Par une décision du 6 avril 2023, le Conseil constitutionnel a été saisi par la Commission nationale des comptes de campagne et des financements politiques. Cette saisine concernait la situation d’un candidat aux élections législatives de juin 2022 dans la deuxième circonscription des Landes. Le candidat n’avait pas déposé son compte de campagne dans le délai légal et ne l’avait pas fait présenter par un expert-comptable. La question de droit portait sur l’application de l’inéligibilité prévue à l’article L.O. 136-1 du code électoral. Le Conseil constitutionnel a prononcé l’inéligibilité du candidat pour une durée de trois ans.
La rigueur des obligations déclaratives et la sanction du défaut de présentation par un expert-comptable.
Le Conseil constitutionnel rappelle d’abord le cadre légal du dépôt du compte de campagne pour les élections législatives. Il souligne que ce compte doit être déposé avant le dixième vendredi suivant le premier tour et présenté par un expert-comptable. Le juge constate que le candidat a obtenu plus de un pour cent des suffrages exprimés et que ses dépenses excèdent le seuil réglementaire. Il en déduit que l’obligation de présentation du compte par un expert-comptable s’appliquait pleinement en l’espèce.
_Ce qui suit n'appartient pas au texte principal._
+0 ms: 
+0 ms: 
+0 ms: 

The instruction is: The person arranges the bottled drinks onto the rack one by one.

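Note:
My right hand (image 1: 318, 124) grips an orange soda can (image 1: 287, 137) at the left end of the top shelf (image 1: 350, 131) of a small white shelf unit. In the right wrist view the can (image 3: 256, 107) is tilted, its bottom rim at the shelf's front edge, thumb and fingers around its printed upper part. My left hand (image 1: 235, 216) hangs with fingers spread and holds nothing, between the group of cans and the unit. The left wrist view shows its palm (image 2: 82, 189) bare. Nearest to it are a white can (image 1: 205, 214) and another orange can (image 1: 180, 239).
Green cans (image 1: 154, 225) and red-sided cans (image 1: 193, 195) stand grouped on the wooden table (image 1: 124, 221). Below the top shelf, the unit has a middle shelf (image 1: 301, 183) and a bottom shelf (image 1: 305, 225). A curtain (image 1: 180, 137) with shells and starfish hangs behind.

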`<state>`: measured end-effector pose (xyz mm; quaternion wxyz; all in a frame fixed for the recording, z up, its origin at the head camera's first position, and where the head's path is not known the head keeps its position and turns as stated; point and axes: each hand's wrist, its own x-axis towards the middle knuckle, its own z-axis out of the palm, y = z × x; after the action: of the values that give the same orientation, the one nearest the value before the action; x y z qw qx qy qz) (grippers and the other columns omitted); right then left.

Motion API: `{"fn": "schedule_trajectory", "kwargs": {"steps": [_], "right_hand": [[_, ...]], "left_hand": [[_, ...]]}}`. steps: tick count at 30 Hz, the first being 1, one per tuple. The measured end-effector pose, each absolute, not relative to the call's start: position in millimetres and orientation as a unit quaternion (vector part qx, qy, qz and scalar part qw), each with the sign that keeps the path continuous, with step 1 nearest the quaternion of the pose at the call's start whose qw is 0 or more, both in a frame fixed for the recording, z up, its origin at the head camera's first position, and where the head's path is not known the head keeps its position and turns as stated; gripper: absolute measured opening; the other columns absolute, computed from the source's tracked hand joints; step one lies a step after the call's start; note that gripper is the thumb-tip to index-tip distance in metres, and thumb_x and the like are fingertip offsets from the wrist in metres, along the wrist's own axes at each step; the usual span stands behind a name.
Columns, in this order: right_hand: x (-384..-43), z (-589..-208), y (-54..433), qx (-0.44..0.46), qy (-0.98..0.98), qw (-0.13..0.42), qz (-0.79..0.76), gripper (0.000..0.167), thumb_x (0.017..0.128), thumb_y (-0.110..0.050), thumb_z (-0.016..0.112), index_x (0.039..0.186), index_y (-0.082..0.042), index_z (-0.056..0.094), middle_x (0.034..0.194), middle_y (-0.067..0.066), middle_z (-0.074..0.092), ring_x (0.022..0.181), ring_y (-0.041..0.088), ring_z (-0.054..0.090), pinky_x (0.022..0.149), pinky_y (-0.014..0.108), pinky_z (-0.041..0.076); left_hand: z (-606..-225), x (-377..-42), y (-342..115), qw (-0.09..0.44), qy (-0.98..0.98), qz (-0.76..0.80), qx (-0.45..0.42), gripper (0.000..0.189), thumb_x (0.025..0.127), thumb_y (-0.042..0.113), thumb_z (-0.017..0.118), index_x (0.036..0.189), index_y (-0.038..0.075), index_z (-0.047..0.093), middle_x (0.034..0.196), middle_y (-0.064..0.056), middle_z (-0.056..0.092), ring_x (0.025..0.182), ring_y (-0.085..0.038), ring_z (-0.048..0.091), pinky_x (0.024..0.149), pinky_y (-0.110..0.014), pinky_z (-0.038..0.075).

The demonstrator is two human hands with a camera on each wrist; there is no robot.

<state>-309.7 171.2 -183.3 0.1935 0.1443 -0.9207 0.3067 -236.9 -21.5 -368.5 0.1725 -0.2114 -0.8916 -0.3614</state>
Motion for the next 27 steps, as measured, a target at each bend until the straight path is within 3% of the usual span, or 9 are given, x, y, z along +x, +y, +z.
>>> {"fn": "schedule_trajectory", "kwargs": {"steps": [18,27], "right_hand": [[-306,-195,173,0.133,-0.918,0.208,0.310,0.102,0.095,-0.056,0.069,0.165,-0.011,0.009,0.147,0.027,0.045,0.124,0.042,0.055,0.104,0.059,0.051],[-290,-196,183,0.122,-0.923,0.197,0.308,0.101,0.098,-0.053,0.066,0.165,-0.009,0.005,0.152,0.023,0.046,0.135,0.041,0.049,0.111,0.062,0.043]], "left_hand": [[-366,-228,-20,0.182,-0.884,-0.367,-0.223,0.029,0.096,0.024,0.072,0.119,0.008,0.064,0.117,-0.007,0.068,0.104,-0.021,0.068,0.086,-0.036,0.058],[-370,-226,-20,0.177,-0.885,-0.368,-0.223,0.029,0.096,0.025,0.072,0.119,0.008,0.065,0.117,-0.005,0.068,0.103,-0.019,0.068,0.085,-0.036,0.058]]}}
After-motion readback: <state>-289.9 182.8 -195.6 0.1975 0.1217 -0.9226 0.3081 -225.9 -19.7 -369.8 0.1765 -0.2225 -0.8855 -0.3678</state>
Le candidat a déposé son compte le 1er septembre 2022, soit après l’expiration du délai fixé au 19 août 2022. En outre, le compte n’a pas été présenté par un membre de l’ordre des experts-comptables, ce qui constitue un second manquement.
Le défaut de dépôt dans le délai et l’absence de présentation par un expert-comptable sont deux violations distinctes et cumulatives. Le Conseil constitutionnel ne retient aucune circonstance particulière pour justifier ces manquements aux obligations légales. Il applique donc la sanction prévue à l’article L.O. 136-1 du code électoral. La décision affirme que “il ne résulte pas de l’instruction que des circonstances particulières étaient de nature à justifier la méconnaissance des obligations” (considérant 4). Cette solution confirme la sévérité du juge constitutionnel envers les candidats négligents.
La portée de la décision et le caractère automatique de la sanction en l’absence de justification.
La décision du 6 avril 2023 s’inscrit dans une jurisprudence constante sur le formalisme des comptes de campagne. Le Conseil constitutionnel rappelle que l’obligation de dépôt est une condition essentielle de la régularité de la candidature. Le juge ne dispose d’aucun pouvoir d’appréciation pour moduler la durée de l’inéligibilité en l’absence de circonstances exceptionnelles. La sanction de trois ans d’inéligibilité est prononcée de manière automatique dès lors que les manquements sont établis. Cette solution a une valeur pédagogique pour l’ensemble des candidats aux élections législatives. Elle garantit l’égalité entre les candidats et la sincérité du financement des campagnes électorales.
La portée de cette décision est également procédurale car elle confirme le rôle central de la Commission nationale des comptes de campagne. Le Conseil constitutionnel valide la saisine de la commission et son appréciation des faits. Il ne se contente pas de constater le retard de dépôt mais examine aussi la qualité de la présentation du compte. En exigeant la présentation par un expert-comptable au-delà d’un certain seuil, le juge renforce le contrôle des dépenses électorales. Cette solution incite les candidats à respecter scrupuleusement les règles comptables sous peine d’inéligibilité. La décision est ainsi un rappel ferme des exigences de la démocratie électorale.